--- EXERCISE BRIEF ---
Leave out the pictures and copy everything else in the entries exactly.

--- MATERIAL FOR THIS EXERCISE ---

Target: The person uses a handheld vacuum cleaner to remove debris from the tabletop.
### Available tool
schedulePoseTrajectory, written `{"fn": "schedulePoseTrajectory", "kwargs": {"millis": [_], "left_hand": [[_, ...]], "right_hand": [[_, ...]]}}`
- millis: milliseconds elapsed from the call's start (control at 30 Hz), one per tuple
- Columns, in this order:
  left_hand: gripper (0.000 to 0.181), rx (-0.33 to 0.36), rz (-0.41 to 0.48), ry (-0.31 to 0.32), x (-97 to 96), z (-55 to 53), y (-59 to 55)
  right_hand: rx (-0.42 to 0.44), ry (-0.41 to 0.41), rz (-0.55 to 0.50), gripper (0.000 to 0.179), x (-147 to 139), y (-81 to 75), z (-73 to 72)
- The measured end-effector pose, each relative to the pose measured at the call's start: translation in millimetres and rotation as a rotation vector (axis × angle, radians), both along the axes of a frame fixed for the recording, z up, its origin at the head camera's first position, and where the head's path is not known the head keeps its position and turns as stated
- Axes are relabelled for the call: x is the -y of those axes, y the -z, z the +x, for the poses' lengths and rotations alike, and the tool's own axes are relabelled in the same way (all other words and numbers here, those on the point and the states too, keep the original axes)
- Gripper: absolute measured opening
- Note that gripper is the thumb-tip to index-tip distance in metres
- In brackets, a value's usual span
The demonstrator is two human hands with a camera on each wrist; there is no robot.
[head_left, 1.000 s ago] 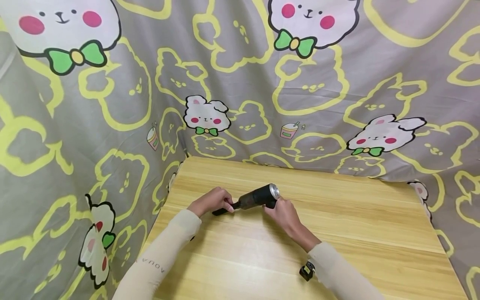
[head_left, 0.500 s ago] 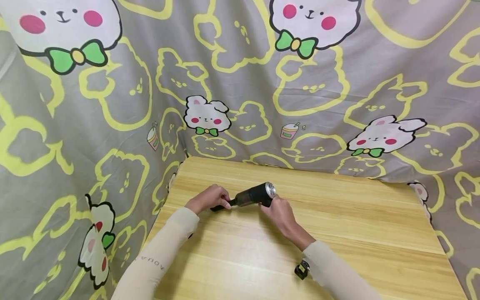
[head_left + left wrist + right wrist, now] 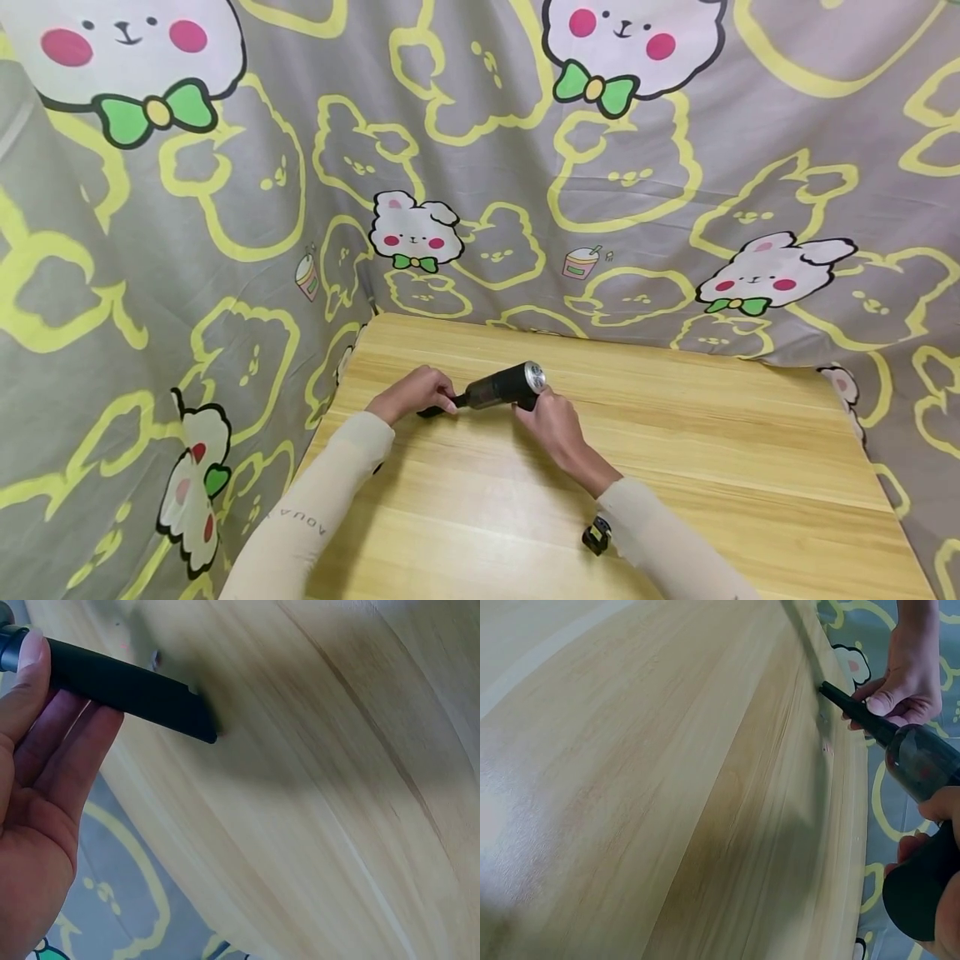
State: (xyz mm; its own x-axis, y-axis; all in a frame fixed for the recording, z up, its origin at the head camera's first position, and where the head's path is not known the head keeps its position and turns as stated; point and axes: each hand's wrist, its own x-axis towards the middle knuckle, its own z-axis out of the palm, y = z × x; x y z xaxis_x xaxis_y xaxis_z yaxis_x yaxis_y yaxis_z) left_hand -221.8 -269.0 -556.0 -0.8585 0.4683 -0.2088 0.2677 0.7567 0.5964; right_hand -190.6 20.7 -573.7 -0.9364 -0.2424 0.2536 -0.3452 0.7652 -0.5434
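Observation:
A black handheld vacuum cleaner (image 3: pixel 495 388) with a silver rear cap and a smoky see-through dust cup (image 3: pixel 922 761) is held in both hands above the table. My right hand (image 3: pixel 557 427) grips its handle (image 3: pixel 922 889). The left hand (image 3: pixel 417 395) holds the flat crevice nozzle (image 3: pixel 131 691) near its base, thumb on one side and fingers underneath. The slanted nozzle tip points left, close to the tabletop; whether it touches, I cannot tell. A small dark crumb (image 3: pixel 156 659) lies near the nozzle, and tiny reddish bits (image 3: pixel 826 748) lie on the wood.
The wood-grain table (image 3: pixel 675 450) spreads around both arms. Grey curtains (image 3: pixel 630 208) with yellow outlines and white cartoon animals hang along the back and sides. A small black wrist camera (image 3: pixel 597 536) sits at the right sleeve.
The vacuum cleaner and both hands have shifted a little to the left and slightly farther away, the right hand more than the left. Both holds stay the same.

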Motion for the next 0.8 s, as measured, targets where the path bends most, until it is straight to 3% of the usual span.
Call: {"fn": "schedulePoseTrajectory", "kwargs": {"millis": [333,800], "left_hand": [[0.007,-0.050,-0.018,-0.008,4.8,-3.6,2.5],[0.013,-0.081,-0.006,-0.044,-6.4,-7.8,4.7]], "right_hand": [[-0.009,0.019,0.024,0.035,6,-2.5,-7.7],[-0.030,-0.001,0.120,0.039,-7,-13.5,-24.3]]}}
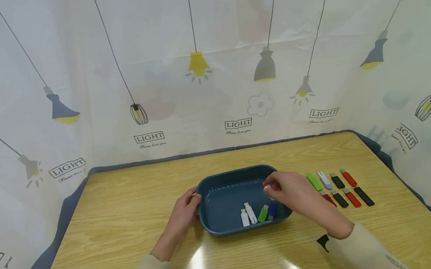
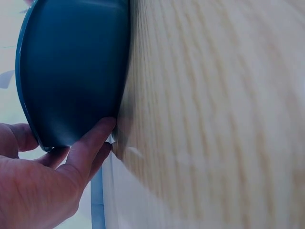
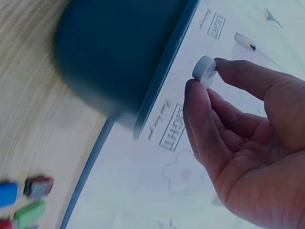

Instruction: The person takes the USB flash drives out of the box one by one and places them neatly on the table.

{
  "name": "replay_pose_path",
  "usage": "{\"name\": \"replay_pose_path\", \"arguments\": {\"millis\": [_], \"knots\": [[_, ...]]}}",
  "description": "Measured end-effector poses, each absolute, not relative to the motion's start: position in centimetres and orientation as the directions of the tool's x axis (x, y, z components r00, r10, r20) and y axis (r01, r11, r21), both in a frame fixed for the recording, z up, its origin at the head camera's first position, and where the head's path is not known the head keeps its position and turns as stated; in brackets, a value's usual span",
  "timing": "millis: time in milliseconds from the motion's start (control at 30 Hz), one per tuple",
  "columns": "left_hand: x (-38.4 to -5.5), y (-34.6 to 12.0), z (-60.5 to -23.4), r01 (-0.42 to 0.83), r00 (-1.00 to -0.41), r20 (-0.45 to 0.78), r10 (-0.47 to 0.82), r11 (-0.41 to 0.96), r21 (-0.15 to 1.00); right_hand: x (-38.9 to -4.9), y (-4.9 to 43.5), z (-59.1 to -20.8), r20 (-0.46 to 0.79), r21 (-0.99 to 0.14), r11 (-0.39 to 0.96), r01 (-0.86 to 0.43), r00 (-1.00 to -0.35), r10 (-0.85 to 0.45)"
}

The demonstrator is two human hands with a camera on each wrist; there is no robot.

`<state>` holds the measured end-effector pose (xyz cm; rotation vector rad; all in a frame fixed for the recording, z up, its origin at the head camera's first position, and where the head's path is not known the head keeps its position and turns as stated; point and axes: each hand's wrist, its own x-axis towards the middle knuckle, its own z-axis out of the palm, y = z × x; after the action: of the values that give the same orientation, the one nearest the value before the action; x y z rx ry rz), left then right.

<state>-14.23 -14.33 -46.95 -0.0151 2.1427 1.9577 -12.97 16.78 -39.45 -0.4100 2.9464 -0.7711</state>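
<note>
A dark blue tray [image 1: 221,233] with raised walls sits on the wooden table. My left hand [image 1: 183,212] grips its left end, thumb at the rim and fingers against the outer wall, as the left wrist view also shows. Over the tray's right part, my right hand [image 1: 294,191] pinches a small red-and-white USB stick [image 1: 266,185] between thumb and fingers. Only its pale rounded end [image 3: 205,70] shows in the right wrist view. Along the tray's near side lie two white USB sticks [image 1: 250,213], a green one [image 1: 263,214] and a blue one [image 1: 273,210].
Right of the tray, several USB sticks lie in two rows, among them a green one [image 1: 314,182], a white-and-purple one [image 1: 324,180] and a long black one [image 1: 363,196]. A pale cloth [image 1: 183,99] printed with lamps hangs behind the table [image 1: 123,206].
</note>
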Motion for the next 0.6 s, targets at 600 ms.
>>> {"name": "replay_pose_path", "arguments": {"millis": [600], "knots": [[-14.2, -14.4, -47.1, -0.159, -0.971, -0.175, 0.165, 0.108, 0.981, -10.0, 23.1, -40.7, 0.058, -0.452, 0.874, -0.176, -0.984, -0.169]]}}
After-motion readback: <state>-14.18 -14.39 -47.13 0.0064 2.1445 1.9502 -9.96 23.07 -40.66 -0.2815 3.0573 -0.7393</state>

--- RESPONSE FOR THIS EXERCISE ---
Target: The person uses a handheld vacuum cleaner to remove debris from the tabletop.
### Available tool
schedulePoseTrajectory, written `{"fn": "schedulePoseTrajectory", "kwargs": {"millis": [_], "left_hand": [[_, ...]], "right_hand": [[_, ...]]}}`
- millis: milliseconds elapsed from the call's start (control at 30 Hz), one per tuple
- Columns, in this order:
  left_hand: gripper (0.000 to 0.181), rx (-0.33 to 0.36), rz (-0.41 to 0.48), ry (-0.31 to 0.32), x (-97 to 96), z (-55 to 53), y (-59 to 55)
  right_hand: rx (-0.42 to 0.44), ry (-0.41 to 0.41), rz (-0.55 to 0.50), gripper (0.000 to 0.179), x (-147 to 139), y (-81 to 75), z (-73 to 72)
- The measured end-effector pose, each relative to the pose measured at the call's start: translation in millimetres and rotation as a rotation vector (axis × angle, radians), both along the axes of a frame fixed for the recording, z up, its origin at the head camera's first position, and where the head's path is not known the head keeps its position and turns as stated
- Axes are relabelled for the call: x is the -y of those axes, y the -z, z the +x, for the poses' lengths and rotations alike, and the tool's own axes are relabelled in the same way (all other words and numbers here, those on the point and the states too, keep the original axes)
- Gripper: absolute measured opening
- Note that gripper is the thumb-tip to index-tip distance in metres
- In brackets, a value's usual span
The demonstrator is two human hands with a camera on each wrist; there is no robot.
[head_left, 1.000 s ago] 
[head_left, 0.500 s ago] 
[head_left + left wrist + right wrist, now] 
State: (xyz mm; its own x-axis, y-axis; all in a frame fixed for the recording, z up, its origin at the head camera's first position, and where the head's path is not known the head keeps its position and turns as stated; point and axes: each hand's wrist, its own x-axis towards the middle knuckle, its own z-axis out of the palm, y = z × x; x y z xaxis_x xaxis_y xaxis_z yaxis_x yaxis_y yaxis_z) left_hand -221.8 -269.0 -556.0 -0.8585 0.4683 -0.2088 0.2677 0.7567 0.5964; right_hand -190.6 20.7 -573.7 -0.9364 -0.2424 0.2536 -0.3452 0.7652 -0.5434
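Observation:
A black handheld vacuum cleaner (image 3: pixel 495 388) with a silver rear cap and a smoky see-through dust cup (image 3: pixel 922 761) is held in both hands above the table. My right hand (image 3: pixel 557 427) grips its handle (image 3: pixel 922 889). The left hand (image 3: pixel 417 395) holds the flat crevice nozzle (image 3: pixel 131 691) near its base, thumb on one side and fingers underneath. The slanted nozzle tip points left, close to the tabletop; whether it touches, I cannot tell. A small dark crumb (image 3: pixel 156 659) lies near the nozzle, and tiny reddish bits (image 3: pixel 826 748) lie on the wood.
The wood-grain table (image 3: pixel 675 450) spreads around both arms. Grey curtains (image 3: pixel 630 208) with yellow outlines and white cartoon animals hang along the back and sides. A small black wrist camera (image 3: pixel 597 536) sits at the right sleeve.
The vacuum cleaner and both hands have shifted a little to the left and slightly farther away, the right hand more than the left. Both holds stay the same.
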
Motion for the next 0.8 s, as measured, targets where the path bends most, until it is straight to 3% of the usual span.
Call: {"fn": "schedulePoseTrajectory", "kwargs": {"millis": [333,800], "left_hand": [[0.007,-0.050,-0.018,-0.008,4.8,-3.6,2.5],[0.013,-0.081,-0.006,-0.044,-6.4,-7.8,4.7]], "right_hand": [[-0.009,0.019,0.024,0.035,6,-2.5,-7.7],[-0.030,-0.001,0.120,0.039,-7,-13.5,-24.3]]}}

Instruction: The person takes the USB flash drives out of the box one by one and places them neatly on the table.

{
  "name": "replay_pose_path",
  "usage": "{\"name\": \"replay_pose_path\", \"arguments\": {\"millis\": [_], \"knots\": [[_, ...]]}}",
  "description": "Measured end-effector poses, each absolute, not relative to the motion's start: position in centimetres and orientation as the directions of the tool's x axis (x, y, z components r00, r10, r20) and y axis (r01, r11, r21), both in a frame fixed for the recording, z up, its origin at the head camera's first position, and where the head's path is not known the head keeps its position and turns as stated; in brackets, a value's usual span",
  "timing": "millis: time in milliseconds from the motion's start (control at 30 Hz), one per tuple",
  "columns": "left_hand: x (-38.4 to -5.5), y (-34.6 to 12.0), z (-60.5 to -23.4), r01 (-0.42 to 0.83), r00 (-1.00 to -0.41), r20 (-0.45 to 0.78), r10 (-0.47 to 0.82), r11 (-0.41 to 0.96), r21 (-0.15 to 1.00); right_hand: x (-38.9 to -4.9), y (-4.9 to 43.5), z (-59.1 to -20.8), r20 (-0.46 to 0.79), r21 (-0.99 to 0.14), r11 (-0.39 to 0.96), r01 (-0.86 to 0.43), r00 (-1.00 to -0.35), r10 (-0.85 to 0.45)"
}

The demonstrator is two human hands with a camera on each wrist; there is no robot.

`<state>` holds the measured end-effector pose (xyz cm; rotation vector rad; all in a frame fixed for the recording, z up, its origin at the head camera's first position, and where the head's path is not known the head keeps its position and turns as stated; point and axes: each hand's wrist, its own x-axis towards the middle knuckle, its own z-axis out of the palm, y = z × x; after the action: of the values that give the same orientation, the one nearest the value before the action; x y z rx ry rz), left then right.

<state>-14.23 -14.33 -46.95 -0.0151 2.1427 1.9577 -12.97 16.78 -39.45 -0.4100 2.9464 -0.7711</state>
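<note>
A dark blue tray [image 1: 221,233] with raised walls sits on the wooden table. My left hand [image 1: 183,212] grips its left end, thumb at the rim and fingers against the outer wall, as the left wrist view also shows. Over the tray's right part, my right hand [image 1: 294,191] pinches a small red-and-white USB stick [image 1: 266,185] between thumb and fingers. Only its pale rounded end [image 3: 205,70] shows in the right wrist view. Along the tray's near side lie two white USB sticks [image 1: 250,213], a green one [image 1: 263,214] and a blue one [image 1: 273,210].
Right of the tray, several USB sticks lie in two rows, among them a green one [image 1: 314,182], a white-and-purple one [image 1: 324,180] and a long black one [image 1: 363,196]. A pale cloth [image 1: 183,99] printed with lamps hangs behind the table [image 1: 123,206].
</note>
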Motion for the next 0.6 s, targets at 600 ms.
>>> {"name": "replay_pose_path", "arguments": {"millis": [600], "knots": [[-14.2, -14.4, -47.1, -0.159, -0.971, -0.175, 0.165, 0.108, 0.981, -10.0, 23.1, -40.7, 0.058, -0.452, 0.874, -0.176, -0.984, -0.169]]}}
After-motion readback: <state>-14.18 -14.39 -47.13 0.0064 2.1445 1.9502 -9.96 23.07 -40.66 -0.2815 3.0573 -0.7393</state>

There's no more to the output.